The figurative meaning "going to the origin, essential" is from 1650s. The political sense of "reformist" is by 1817, of the extreme section of the British Liberal party (radical reform had been a current phrase since 1786), via the notion of "change from the roots" (see radical (n.)). The meaning "unconventional" is from 1921. U.S. youth slang use is from 1983, from 1970s surfer slang meaning "at the limits of control."
Humans didn’t really seem to have a political meaning for the word until the 18th century. The original Latin meaning certainly explains the basis of certain words, especially a word like ‘radish’ which literally means ‘root’. That calls to mind metaphorical phrases like, “ripping something out root and stem” which would be an extremely radical act of eradicating a thing to the edges of its existence.
To extend the metaphor, being radical and rooted at one extreme makes it possible to be stable and supported at the other. The young buds waving in the breeze a hundred feet off the ground at the tips of a tree branch couldn’t exist in that airy space were it not for the roots grasping the earth and providing that counterbalance.
Visible framing that will support the deck boards to come.

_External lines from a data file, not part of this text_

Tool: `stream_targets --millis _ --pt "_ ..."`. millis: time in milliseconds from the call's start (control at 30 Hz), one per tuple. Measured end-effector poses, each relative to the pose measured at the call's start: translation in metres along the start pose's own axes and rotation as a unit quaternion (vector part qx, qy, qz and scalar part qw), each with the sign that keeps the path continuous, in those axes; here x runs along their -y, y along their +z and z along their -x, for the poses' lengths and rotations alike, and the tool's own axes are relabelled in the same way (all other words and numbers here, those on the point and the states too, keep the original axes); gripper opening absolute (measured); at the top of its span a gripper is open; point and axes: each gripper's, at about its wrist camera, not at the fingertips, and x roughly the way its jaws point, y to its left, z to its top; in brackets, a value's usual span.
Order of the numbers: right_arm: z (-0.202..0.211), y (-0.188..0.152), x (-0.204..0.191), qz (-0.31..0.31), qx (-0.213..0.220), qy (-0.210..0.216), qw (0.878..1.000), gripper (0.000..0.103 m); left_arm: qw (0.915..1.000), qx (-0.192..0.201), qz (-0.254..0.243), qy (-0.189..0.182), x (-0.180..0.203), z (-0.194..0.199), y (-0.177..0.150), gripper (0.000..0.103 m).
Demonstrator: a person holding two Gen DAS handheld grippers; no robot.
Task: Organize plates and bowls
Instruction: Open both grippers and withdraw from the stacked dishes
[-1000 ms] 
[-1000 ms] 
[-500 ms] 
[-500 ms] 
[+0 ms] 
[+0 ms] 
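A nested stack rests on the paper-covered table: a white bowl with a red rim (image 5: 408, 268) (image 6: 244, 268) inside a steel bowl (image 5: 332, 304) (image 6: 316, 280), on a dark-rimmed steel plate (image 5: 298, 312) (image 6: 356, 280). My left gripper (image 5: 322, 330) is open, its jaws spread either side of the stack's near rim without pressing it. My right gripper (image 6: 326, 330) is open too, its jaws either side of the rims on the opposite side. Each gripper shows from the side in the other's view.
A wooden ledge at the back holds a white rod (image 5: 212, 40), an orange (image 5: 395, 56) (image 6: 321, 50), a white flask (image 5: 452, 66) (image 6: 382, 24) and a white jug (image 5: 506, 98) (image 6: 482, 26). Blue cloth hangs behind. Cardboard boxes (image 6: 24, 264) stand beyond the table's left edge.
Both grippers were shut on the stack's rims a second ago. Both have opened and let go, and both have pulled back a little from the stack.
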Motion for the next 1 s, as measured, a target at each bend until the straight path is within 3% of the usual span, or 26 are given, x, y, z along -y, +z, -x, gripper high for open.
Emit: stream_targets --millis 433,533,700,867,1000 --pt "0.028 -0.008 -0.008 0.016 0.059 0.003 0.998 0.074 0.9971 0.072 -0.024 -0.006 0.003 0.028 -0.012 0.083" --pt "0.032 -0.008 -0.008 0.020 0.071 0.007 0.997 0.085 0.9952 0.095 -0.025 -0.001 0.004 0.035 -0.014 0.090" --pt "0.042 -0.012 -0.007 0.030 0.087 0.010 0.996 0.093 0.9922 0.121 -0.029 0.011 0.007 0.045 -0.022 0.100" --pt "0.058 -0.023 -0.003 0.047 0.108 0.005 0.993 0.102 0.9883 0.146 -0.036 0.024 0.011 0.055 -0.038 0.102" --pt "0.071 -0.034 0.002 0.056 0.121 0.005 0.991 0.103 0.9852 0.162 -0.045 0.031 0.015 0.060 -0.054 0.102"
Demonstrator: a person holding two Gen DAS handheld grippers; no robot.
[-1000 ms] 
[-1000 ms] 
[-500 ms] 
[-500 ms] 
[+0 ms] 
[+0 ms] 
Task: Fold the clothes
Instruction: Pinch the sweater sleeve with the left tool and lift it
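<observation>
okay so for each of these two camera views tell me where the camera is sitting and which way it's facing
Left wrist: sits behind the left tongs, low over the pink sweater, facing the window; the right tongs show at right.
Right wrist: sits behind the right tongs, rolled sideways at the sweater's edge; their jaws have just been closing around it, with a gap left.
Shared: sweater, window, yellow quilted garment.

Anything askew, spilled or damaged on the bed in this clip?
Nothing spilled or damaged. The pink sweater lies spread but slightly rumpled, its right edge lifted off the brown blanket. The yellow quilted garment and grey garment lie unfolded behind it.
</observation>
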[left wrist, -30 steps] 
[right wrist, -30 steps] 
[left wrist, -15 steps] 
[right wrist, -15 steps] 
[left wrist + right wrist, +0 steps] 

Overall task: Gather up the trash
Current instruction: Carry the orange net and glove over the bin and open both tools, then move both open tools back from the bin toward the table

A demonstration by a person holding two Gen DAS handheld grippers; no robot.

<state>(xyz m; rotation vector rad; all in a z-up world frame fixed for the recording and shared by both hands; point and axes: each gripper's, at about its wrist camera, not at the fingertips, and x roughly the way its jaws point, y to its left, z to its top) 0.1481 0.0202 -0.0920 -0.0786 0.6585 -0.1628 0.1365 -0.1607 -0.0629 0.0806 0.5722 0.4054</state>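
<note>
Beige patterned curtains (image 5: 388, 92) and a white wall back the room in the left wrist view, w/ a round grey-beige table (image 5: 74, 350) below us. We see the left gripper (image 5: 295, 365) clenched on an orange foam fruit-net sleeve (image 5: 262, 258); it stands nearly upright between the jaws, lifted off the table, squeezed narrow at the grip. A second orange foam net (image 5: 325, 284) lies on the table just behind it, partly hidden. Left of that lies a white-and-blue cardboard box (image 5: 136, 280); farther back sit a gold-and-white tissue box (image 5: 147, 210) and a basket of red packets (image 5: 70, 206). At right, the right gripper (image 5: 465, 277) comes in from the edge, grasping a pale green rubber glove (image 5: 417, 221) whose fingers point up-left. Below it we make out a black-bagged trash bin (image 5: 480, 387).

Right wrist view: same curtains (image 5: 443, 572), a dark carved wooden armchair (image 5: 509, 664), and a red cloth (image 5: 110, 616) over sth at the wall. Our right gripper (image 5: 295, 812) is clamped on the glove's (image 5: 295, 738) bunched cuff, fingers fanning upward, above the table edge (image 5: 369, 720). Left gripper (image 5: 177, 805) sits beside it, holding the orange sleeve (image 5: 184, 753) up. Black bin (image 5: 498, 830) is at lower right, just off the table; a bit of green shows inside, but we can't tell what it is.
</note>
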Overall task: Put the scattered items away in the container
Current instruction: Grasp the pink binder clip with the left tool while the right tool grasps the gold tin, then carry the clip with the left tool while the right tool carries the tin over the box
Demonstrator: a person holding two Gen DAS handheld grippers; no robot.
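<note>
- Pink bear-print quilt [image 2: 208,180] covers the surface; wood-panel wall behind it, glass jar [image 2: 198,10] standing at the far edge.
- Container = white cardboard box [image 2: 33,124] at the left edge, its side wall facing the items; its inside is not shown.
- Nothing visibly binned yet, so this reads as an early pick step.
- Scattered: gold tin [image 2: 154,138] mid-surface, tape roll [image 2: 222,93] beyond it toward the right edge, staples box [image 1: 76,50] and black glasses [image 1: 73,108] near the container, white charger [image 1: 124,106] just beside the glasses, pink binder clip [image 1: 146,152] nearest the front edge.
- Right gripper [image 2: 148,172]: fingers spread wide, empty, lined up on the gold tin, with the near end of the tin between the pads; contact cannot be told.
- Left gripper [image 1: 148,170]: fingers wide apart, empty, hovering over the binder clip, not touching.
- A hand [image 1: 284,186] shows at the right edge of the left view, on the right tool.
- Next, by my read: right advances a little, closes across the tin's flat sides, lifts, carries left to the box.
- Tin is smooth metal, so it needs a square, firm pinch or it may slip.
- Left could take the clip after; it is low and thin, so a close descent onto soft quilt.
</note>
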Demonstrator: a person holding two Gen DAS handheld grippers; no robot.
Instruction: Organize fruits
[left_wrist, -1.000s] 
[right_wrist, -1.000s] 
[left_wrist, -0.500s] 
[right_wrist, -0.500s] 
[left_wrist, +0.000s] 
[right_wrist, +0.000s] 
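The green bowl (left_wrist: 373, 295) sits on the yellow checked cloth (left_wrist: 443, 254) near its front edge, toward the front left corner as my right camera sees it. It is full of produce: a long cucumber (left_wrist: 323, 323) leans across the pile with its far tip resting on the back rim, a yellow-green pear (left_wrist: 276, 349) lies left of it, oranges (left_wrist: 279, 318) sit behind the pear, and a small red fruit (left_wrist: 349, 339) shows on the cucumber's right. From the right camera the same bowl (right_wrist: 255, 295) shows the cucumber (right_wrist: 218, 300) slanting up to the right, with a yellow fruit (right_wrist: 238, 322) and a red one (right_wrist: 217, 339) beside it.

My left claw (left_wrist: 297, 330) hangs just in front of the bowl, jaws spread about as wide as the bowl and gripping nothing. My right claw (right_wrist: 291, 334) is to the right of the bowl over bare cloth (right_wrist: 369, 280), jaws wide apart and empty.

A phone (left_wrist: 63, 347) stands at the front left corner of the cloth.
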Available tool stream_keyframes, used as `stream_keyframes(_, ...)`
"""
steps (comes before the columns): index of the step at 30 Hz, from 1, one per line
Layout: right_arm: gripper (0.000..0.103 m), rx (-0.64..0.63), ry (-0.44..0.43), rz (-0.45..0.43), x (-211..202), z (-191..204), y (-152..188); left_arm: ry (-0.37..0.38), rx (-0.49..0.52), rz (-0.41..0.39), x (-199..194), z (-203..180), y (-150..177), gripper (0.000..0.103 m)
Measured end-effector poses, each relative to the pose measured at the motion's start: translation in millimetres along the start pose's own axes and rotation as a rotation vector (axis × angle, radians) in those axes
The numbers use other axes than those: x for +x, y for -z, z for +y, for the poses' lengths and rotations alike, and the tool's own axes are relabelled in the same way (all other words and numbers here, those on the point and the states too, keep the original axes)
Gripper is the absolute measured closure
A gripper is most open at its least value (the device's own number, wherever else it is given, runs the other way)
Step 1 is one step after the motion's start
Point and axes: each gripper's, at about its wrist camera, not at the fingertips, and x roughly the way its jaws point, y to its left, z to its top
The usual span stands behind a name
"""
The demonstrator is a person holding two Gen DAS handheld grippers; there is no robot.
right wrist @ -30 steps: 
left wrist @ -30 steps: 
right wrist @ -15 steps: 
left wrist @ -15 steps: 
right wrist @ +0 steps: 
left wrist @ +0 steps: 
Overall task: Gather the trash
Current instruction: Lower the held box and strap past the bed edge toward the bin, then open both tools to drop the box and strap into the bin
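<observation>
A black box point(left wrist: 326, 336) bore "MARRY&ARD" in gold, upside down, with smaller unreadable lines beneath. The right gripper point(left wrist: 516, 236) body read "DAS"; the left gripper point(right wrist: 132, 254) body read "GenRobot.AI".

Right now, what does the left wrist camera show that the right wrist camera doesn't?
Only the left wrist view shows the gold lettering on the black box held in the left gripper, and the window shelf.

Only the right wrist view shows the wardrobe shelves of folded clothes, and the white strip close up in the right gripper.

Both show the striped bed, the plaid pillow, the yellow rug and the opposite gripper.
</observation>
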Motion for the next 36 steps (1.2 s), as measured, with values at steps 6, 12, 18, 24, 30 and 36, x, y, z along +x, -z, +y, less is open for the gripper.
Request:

Besides weather, supply chain issues, and time availability, the bedrock for the ability to speed through a project is the radical work that must be done at the front end. Once a draftsperson has made a drawing, and once a worker has crawled around on their hands and knees with lasers, levels and lapiz, then the fast work can begin. And when the fast work is done, the pace slows again as work is inspected and checked for conformity. Then finishing begins and parts are carefully prepared for the way they will feel and appear in their final form. A roofer blasting through a stack of shingles, or a mason putting down bricks in a blur, are able to move quickly in their tasks because the work done before them resulted in solid, predictable foundations for their work to rest on.
When a building collapses, a wheel comes off of a car while it’s moving, or the paint peels off a chair after being refinished, it’s frequently because foundational work wasn’t done properly. And thus, we get the parallel aphorism: “haste makes waste.” Slowing down to do the thoughtful, foundational work on which to build something beautiful is the radical key to efficiency.
Hand-drawn plan showing joist layout, blocking, and pier block positioning as well as other notations.